→ **Your goal**
In the listing, determine how many lines contain "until". The reply is that number alone.
Top of Study material
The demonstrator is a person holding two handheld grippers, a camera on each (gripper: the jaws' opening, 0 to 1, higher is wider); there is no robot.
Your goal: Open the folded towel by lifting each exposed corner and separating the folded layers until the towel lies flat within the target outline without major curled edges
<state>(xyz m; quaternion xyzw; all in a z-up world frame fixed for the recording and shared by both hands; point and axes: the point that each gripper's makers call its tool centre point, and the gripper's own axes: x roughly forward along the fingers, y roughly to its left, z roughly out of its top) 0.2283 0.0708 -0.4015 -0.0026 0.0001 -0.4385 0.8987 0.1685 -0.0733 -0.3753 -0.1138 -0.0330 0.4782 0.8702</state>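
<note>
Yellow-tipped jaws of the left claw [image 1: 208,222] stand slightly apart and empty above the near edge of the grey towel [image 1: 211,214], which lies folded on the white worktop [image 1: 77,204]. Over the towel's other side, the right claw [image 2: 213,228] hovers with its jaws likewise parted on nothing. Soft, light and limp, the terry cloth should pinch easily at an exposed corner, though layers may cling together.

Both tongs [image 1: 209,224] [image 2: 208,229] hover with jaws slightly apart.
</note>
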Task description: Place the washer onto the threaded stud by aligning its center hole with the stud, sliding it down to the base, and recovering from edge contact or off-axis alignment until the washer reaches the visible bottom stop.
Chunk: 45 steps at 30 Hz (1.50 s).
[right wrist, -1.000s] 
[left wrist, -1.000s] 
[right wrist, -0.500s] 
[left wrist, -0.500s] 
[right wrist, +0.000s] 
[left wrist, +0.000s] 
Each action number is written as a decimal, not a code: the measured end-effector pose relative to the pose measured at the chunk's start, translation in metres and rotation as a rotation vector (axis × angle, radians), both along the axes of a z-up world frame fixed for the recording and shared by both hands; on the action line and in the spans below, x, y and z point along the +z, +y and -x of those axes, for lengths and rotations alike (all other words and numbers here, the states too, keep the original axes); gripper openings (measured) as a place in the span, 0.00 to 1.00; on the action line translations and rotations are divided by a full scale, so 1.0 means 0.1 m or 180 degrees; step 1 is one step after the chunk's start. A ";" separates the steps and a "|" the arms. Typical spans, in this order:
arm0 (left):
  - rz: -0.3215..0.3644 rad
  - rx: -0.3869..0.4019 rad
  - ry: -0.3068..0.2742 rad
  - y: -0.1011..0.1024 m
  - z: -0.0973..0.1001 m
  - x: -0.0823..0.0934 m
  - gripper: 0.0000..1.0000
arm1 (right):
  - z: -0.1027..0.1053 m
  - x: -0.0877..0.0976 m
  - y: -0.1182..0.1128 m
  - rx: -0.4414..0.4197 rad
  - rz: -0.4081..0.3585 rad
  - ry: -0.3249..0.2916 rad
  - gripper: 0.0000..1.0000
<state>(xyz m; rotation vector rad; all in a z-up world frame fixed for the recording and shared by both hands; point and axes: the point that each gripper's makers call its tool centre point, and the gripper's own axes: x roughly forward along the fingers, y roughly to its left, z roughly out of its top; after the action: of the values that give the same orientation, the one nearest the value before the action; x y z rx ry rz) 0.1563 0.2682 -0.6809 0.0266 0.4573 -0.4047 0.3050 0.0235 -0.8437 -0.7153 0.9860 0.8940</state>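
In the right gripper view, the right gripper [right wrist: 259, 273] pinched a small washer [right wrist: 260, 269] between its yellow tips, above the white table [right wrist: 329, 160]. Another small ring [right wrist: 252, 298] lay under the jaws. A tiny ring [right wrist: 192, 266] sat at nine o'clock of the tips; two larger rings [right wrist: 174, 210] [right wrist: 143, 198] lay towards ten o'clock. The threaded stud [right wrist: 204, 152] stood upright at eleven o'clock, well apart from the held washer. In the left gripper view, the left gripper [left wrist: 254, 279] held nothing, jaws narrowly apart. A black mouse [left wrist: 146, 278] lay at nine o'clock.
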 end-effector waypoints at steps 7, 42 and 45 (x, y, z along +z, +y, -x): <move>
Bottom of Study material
→ **Response for this exercise**
2